La sostenuta rapidità con cui si diffonde potrebbe creare problemi alla campagna vaccinale in partenza in tutta Europa? 
«No, anzi: è un motivo in più per andare verso il vaccino con rapidità e convinzione. Gli inglesi hanno iniziato già da tempo la campagna vaccinale e, da quanto dicono i miei colleghi inglesi, i soggetti vaccinati non si infettano. Inoltre, se viene inattivata dagli anticorpi indotti dal vaccino, probabilmente è inattivata anche dai monoclonali che tutti, tranne l’Italia, hanno a disposizione». 

Perché l’Italia non ne dispone? 
«Non li ha ancora approvati e spero che oggi (ieri, ndr) l’Aifa dia l’autorizzazione ai monoclonali. Sono al tempo stesso farmaci molto potenti e specifici, ed elementi di profilassi: se mi inietto dei monoclonali, ho degli anticorpi - come quelli di chi è stato vaccinato - per un mese e mezzo. Sarebbe utile averli a disposizione durante la vaccinazione perché quest’ultima è efficace nel 95% delle persone. C’è perciò un 5% che non risponde bene alla vaccinazione e che non possiamo abbandonare a se stesso».

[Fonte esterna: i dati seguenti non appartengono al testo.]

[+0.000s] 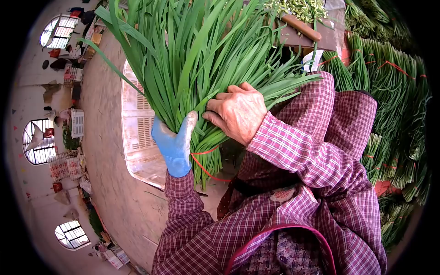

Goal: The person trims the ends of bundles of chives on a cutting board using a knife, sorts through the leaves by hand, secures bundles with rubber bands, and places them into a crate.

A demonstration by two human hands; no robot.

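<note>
A large bunch of long green leaves [197, 64] fans out toward the top of the head view. My left hand [176, 140], in a blue glove with a pale thumb and palm, grips the bunch near its lower end, thumb across the front. My bare right hand [238, 111] lies on the bunch's right side with bent fingers around some leaves; its fingertips are partly hidden. Just below the hands, a red band [206, 167] loops round the stems, one part hanging loose toward the right.
A white plastic crate [137, 119] is behind my left hand. At the upper right, a brown handle [301, 27] and chopped green bits [302, 8] lie on a stand. Banded green bundles [394, 91] are piled at the right. Windows and goods line the far left.
</note>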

In generale, perché si sviluppano le varianti?
«Il Covid è un virus che replica molto e fa degli sbagli: la maggioranza di questi sbagli genetici rappresenta mutazioni che non si fissano, che nell’arco di un giorno spariscono. La mutazione avviene per caso ed il motivo per cui si fissa è che dà un vantaggio al virus. Ora si moltiplicheranno anche in Italia gli studi per vedere se si è diffusa questa variante».

Le varianti potrebbero implicare la necessità di vaccinarsi ogni anno come avviene con l’influenza? 
«Nella migliore delle ipotesi, vacciniamo il 90% della popolazione, il virus non circola più e finisce tutto. Se invece il virus dovesse mutare o, peggio ancora, il prossimo anno arrivasse un nuovo tipo di coronavirus, abbiamo tuttavia una tecnologia che prima non avevamo: l’Rna messaggero di cui sono costituiti i vaccini Pfizer e Moderna, che è rapidamente convertibile. Dunque, anche nell’ipotesi peggiore – ovvero che occorra modificare il vaccino o farne uno completamente nuovo – saremo avvantaggiati ed avremo una tecnologia che ci consentirà di farlo molto velocemente».